(Bloomberg) -- Goldman Sachs Group Inc. has shaken up management of its U.S. stock-picking unit after billions of dollars in outflows and mediocre performance.
The bank’s asset-management business this month merged teams overseeing fundamental U.S. equity value and growth strategies, sparking the exit of three senior portfolio managers, according to the New York-based company. At least eight U.S. equity funds got new leadership, according to Morningstar Direct.
Goldman is shuffling portfolio managers as investors continue to move money from higher-fee active strategies into cheaper exchange-traded funds. The bank’s U.S. equity mutual funds suffered about $5 billion in net outflows last year, the most of eight sectors, according to Morningstar. Over the past two years, outflows totaled $11.1 billion.

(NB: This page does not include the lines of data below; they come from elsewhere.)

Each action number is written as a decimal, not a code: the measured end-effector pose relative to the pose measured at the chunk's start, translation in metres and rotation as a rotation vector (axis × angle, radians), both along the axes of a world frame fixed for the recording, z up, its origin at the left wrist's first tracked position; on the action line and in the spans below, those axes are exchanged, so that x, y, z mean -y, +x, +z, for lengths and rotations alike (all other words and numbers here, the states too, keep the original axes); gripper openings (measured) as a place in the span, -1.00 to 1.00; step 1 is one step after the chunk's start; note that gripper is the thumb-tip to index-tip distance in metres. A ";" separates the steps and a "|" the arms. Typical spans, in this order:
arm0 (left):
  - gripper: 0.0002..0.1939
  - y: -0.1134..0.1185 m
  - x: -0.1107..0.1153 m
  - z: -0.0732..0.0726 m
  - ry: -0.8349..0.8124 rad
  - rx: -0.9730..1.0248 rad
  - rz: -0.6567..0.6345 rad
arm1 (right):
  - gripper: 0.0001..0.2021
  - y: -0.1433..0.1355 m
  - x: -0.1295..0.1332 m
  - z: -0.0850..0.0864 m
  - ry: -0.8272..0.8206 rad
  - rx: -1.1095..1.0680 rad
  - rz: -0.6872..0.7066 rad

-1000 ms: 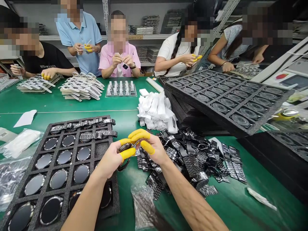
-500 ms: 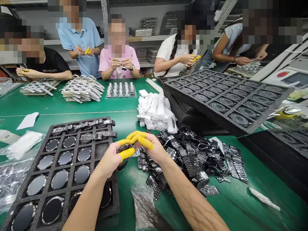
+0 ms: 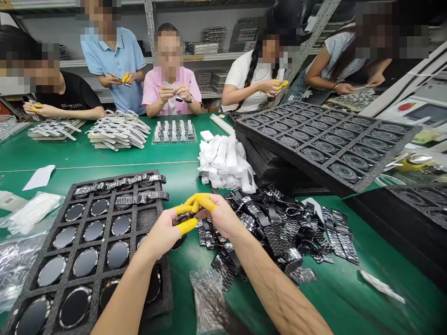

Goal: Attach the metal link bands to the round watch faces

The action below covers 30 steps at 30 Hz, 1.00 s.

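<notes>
My left hand, with yellow finger cots on, pinches a dark watch between thumb and fingers. My right hand meets it from the other side, its yellow-capped fingertips closed together at the watch's edge. Part of a dark loop, perhaps its band, shows beneath my left hand. Whatever small part is between the fingertips is hidden. Left of my hands lies a black foam tray holding round watch heads, with black link bands across its far cells. Loose black link bands are heaped to the right.
A plastic bag of thin metal pins lies in front of me. White-wrapped pieces are piled beyond the bands. Stacked foam trays rise at the right. Several co-workers sit or stand across the green table, holding small parts.
My right fingers have curled in slightly at the watch, and both hands have shifted a little. The view has moved very slightly. The trays and heaps stay where they were.
</notes>
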<state>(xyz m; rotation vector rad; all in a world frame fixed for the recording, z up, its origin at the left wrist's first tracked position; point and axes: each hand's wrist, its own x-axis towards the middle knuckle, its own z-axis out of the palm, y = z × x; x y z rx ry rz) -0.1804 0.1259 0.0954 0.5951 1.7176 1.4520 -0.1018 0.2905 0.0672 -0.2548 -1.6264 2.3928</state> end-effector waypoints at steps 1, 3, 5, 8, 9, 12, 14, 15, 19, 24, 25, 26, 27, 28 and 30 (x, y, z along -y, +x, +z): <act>-0.46 0.000 0.000 0.001 0.010 0.002 0.000 | -0.48 0.001 -0.001 0.000 0.000 -0.017 0.008; -0.48 0.001 0.001 0.003 0.030 0.007 0.005 | -0.52 0.002 -0.002 0.000 0.000 -0.057 0.030; -0.49 0.001 0.002 0.005 0.032 0.013 0.012 | -0.59 0.002 -0.003 -0.001 0.017 -0.093 0.054; -0.49 0.000 0.001 0.007 0.027 0.018 0.026 | -0.64 0.002 -0.004 -0.003 0.074 -0.141 0.048; -0.49 0.000 0.001 0.007 0.030 0.023 0.027 | -0.64 0.003 -0.004 -0.003 0.091 -0.160 0.046; -0.47 0.000 0.001 0.009 0.065 0.046 0.030 | -0.63 0.003 -0.003 -0.005 0.122 -0.219 0.080; -0.45 0.000 0.001 0.010 0.085 0.053 0.044 | -0.60 0.002 -0.002 -0.006 0.132 -0.240 0.103; -0.45 0.001 0.000 0.011 0.093 0.049 0.054 | -0.62 0.001 -0.002 -0.006 0.129 -0.242 0.106; -0.48 0.002 -0.002 0.012 0.136 0.019 0.043 | -0.73 -0.001 -0.002 -0.009 0.080 -0.226 0.111; -0.47 0.002 -0.002 0.012 0.075 0.013 0.051 | -0.73 0.001 -0.005 -0.008 0.141 -0.241 0.137; -0.47 0.001 -0.001 0.011 0.067 0.020 0.055 | -0.72 0.002 -0.005 -0.008 0.149 -0.246 0.137; -0.48 0.001 -0.001 0.010 0.067 0.030 0.054 | -0.71 0.002 -0.006 -0.008 0.149 -0.250 0.134; -0.48 0.000 0.000 0.010 0.074 0.045 0.048 | -0.71 0.002 -0.006 -0.009 0.143 -0.255 0.131; -0.48 0.000 0.000 0.009 0.082 0.066 0.040 | -0.73 0.001 -0.005 -0.010 0.135 -0.258 0.127; -0.46 0.000 0.001 0.007 0.098 0.127 0.033 | -0.75 -0.002 -0.004 -0.011 0.118 -0.271 0.096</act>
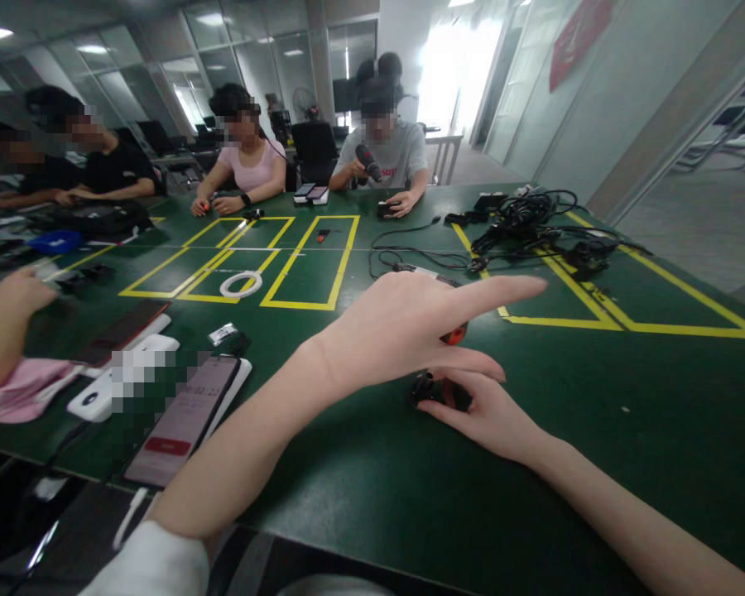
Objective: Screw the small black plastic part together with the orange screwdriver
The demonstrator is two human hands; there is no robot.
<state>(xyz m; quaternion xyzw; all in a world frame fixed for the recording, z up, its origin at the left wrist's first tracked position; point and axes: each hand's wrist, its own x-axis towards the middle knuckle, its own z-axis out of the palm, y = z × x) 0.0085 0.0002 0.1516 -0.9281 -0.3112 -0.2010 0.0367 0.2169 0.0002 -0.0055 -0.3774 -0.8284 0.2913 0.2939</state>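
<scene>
My left hand reaches across from the lower left, its back toward me. Its index finger points right and its thumb lies below. Between them shows an orange-red and black object, mostly hidden behind the hand; its kind cannot be made out. Just below, my right hand pinches a small black round part with a brassy tip, low over the green table. The two hands overlap in view, and the left thumb is close to the right fingers.
Phones and white power banks lie at left, near a pink cloth. A white tape ring rests by yellow-taped rectangles. Tangled black cables lie back right. Across the table, a person holds a drill; a co-worker's hand enters at left.
</scene>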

Goldman Sachs has sought to increase revenue from its asset-management division as more volatile business lines, including stock and bond trading, suffer from muted client activity. The bank has called on the investment-management division, run by Eric Lane and Timothy O’Neill, to contribute $1 billion of a $5 billion revenue growth plan over the next three years. In 2017, the division posted a record $6.22 billion in revenue.
BlackRock Inc., the world’s largest asset manager, took similar steps last year by firing managers in its stock-picking business and moving assets into cheaper products that rely more on computer-driven strategies.
Goldman Sachs attracted just $2 billion of net inflows into equity assets across all investment types last year, according to a statement this month. In total, the bank supervised $321 billion in equity strategies out of $1.15 trillion in long-term assets at the end of last year. It boasts a fast-growing exchange-traded fund franchise.
“This change reflects our belief in the power of collaboration,” spokesman Andrew Williams said in an emailed statement. “We made similar moves in emerging-markets teams and found we can serve clients better by sharing investment perspectives and leveraging high-conviction ideas.”
In April, the bank named Sam Finkelstein global head of emerging markets for the asset-management unit. International equity funds attracted $2.4 billion in net inflows last year, according to Morningstar.
This month’s changes mean John Arege, Tim Leahy and Lawrence Tankel, all managing directors, have been removed from overseeing funds, according to filings. The bank confirmed that those three, as well as four junior employees, are leaving the firm.
The merged group will now be led by co-chief investment officers. Sean Gallagher, who had been CIO of value strategies, will share duties with Steven Barry, who had overseen growth strategies.
Several of the funds getting new management haven’t done well compared with competitors. The Goldman Sachs Large Cap Value Fund returned 9.7 percent last year, trailing 95 percent of its peers, according to data compiled by Bloomberg. The fund’s assets fell by almost half since the end of March. The Goldman Sachs Blue Chip Fund trailed 74 percent of its peers, while the Goldman Sachs Focused Value Fund lagged behind 77 percent.
Other funds seeing changes did better. The Goldman Sachs Technology Opportunities Fund returned 38.5 percent last year, better than 58 percent of its peers, according to data compiled by Bloomberg.
The shakeup echoes an earlier upheaval at the broader unit, when the 2011 consolidation of the U.S. growth team in New York led to “considerable turnover,” Morningstar Inc. analysts wrote in a report this month.
The analysts said they don’t like seeing instability: “This announcement and subsequent portfolio managers’ changes are taking place at a time when the U.S. growth team, which disappears as such as a matter of fact, had just started to stabilize.”